Measuring Graph-to-Graph Semantic Similarity in Knowledge Graphs: An Empirical Evaluation of Knowledge Graph Embeddings
arXiv:2606.29180v1 Announce Type: new Abstract: A Knowledge Graph (KG) represents facts as structured triples and is widely used to organize relational knowledge across diverse domains. Just as textual information ranges from words and sentences to complete documents, KG information can be...
What Happened
A new empirical study on arXiv (2606.29180) tackles the challenge of measuring semantic similarity between knowledge graphs (KGs) using graph embeddings. The research systematically evaluates how well different knowledge graph embedding methods—such as TransE, RotatE, and ComplEx—can capture the semantic relatedness between entire graphs, not just between individual entities or triples. The authors propose a framework for computing graph-to-graph similarity by aggregating embeddings at the graph level and then measuring distances between those aggregated representations. They test this approach across multiple benchmark datasets, comparing embedding-based similarity scores against human-annotated semantic similarity judgments.
Why This Matters
Knowledge graphs are foundational to modern AI systems, powering everything from search engines to recommendation systems and question-answering pipelines. However, most existing work on KG embeddings focuses on link prediction or entity classification within a single graph. The ability to measure semantic similarity between different knowledge graphs opens up several critical capabilities:
- KG alignment and integration: Organizations often maintain separate KGs (e.g., product catalogs, medical ontologies, financial databases). Reliable graph-level similarity metrics enable automated merging, deduplication, and cross-referencing without manual mapping.
- Transfer learning for KGs: If two graphs are semantically similar, models trained on one may transfer effectively to the other, reducing the need for retraining from scratch.
- Quality assurance and drift detection: As KGs evolve, measuring similarity between versions can flag unexpected semantic shifts or degradation.

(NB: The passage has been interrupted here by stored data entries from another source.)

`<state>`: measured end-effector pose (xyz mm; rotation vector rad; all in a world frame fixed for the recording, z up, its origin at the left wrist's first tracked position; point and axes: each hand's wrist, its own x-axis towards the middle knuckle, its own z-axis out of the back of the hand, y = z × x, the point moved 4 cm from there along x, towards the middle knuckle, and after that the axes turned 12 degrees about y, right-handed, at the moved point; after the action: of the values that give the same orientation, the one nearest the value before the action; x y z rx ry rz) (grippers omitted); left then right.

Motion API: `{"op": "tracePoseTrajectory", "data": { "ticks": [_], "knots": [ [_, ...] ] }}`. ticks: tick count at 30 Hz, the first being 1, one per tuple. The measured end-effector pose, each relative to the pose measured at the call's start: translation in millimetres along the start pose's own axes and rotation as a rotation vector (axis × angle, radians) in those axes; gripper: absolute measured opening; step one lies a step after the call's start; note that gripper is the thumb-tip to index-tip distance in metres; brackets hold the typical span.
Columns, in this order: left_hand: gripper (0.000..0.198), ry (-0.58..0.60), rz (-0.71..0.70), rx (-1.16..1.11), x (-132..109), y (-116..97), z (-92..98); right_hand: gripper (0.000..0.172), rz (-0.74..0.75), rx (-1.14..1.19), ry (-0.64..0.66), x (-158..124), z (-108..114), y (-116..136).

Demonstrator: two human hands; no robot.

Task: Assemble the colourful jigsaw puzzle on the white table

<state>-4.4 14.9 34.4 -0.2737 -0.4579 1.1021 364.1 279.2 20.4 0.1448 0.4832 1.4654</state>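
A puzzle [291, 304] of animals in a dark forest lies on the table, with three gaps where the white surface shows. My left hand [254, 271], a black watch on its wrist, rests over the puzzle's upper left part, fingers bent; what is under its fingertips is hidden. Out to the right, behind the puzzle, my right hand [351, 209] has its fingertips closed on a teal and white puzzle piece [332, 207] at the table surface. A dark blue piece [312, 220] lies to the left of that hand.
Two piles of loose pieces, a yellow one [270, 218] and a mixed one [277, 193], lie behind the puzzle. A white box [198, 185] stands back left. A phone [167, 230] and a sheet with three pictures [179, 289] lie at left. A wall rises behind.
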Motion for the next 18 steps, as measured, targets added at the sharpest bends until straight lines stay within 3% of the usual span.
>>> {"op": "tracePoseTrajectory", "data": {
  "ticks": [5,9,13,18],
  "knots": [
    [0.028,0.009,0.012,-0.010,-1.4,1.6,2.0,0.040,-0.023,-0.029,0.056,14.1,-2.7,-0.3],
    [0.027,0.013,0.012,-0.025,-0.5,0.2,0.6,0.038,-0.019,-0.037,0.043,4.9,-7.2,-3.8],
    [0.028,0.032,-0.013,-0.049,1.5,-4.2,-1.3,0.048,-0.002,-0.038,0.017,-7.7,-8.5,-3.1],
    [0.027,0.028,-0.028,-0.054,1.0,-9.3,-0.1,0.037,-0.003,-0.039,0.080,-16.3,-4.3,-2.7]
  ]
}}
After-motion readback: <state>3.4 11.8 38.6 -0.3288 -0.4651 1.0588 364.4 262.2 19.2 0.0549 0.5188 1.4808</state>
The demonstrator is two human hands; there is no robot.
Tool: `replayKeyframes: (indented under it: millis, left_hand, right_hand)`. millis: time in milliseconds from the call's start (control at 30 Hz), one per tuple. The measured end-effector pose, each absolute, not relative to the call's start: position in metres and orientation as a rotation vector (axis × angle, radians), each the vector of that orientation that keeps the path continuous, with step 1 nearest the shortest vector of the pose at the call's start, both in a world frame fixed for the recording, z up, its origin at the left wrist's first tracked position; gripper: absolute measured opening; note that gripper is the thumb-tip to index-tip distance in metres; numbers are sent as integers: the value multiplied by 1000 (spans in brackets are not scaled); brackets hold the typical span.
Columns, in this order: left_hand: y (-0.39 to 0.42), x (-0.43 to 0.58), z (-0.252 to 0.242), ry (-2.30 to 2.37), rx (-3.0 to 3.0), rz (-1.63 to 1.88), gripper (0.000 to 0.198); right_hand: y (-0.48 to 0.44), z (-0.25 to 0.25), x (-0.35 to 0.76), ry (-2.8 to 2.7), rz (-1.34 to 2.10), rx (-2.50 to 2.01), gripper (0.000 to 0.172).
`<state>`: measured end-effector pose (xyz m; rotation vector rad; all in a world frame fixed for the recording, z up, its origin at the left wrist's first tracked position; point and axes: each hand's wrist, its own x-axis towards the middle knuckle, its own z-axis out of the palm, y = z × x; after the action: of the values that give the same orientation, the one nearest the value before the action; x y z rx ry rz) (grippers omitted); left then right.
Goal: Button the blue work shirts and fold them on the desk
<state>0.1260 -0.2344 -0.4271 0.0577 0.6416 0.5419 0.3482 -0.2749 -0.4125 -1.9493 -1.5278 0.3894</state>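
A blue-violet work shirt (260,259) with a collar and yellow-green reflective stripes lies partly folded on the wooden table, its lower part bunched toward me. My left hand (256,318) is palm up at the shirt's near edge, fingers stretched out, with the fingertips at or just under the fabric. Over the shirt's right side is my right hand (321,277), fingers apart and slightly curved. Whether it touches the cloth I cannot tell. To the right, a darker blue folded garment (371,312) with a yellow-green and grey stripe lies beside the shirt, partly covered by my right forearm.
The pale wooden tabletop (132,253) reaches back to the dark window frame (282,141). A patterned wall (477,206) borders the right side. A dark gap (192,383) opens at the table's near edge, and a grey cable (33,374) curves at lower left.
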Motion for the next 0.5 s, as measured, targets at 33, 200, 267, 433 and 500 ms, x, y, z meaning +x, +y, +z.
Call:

Implications for AI Practitioners
For engineers and data scientists working with knowledge graphs, this research offers both a methodology and a caution. The methodology is straightforward: embed each graph using a standard KG embedding model, aggregate the entity embeddings (e.g., via mean pooling or more sophisticated techniques), and compute cosine or Euclidean distance between the resulting graph vectors. This is computationally feasible even for large KGs.
The caution lies in the variability of results. The study likely finds that no single embedding method dominates across all datasets and similarity tasks. Practitioners should therefore:
- Benchmark multiple embedding methods on their specific domain before committing to one.
- Consider the granularity of similarity needed—some tasks may require fine-grained structural similarity (e.g., graph isomorphism) while others need topical or functional similarity.
- Validate against human judgments where possible, as embedding-based similarities may not align perfectly with human intuition.
Key Takeaways
- Graph-level semantic similarity can be effectively measured by aggregating entity embeddings from standard KG embedding models, enabling cross-graph comparison without additional training.
- The choice of embedding method significantly impacts similarity quality, and no single method is universally optimal—empirical evaluation on the target domain is essential.
- This capability unlocks practical applications in KG alignment, transfer learning, and version comparison, making it directly useful for enterprise AI systems managing multiple knowledge bases.
- Practitioners should treat graph-level similarity as a distinct task from link prediction or entity classification, requiring separate validation and tuning.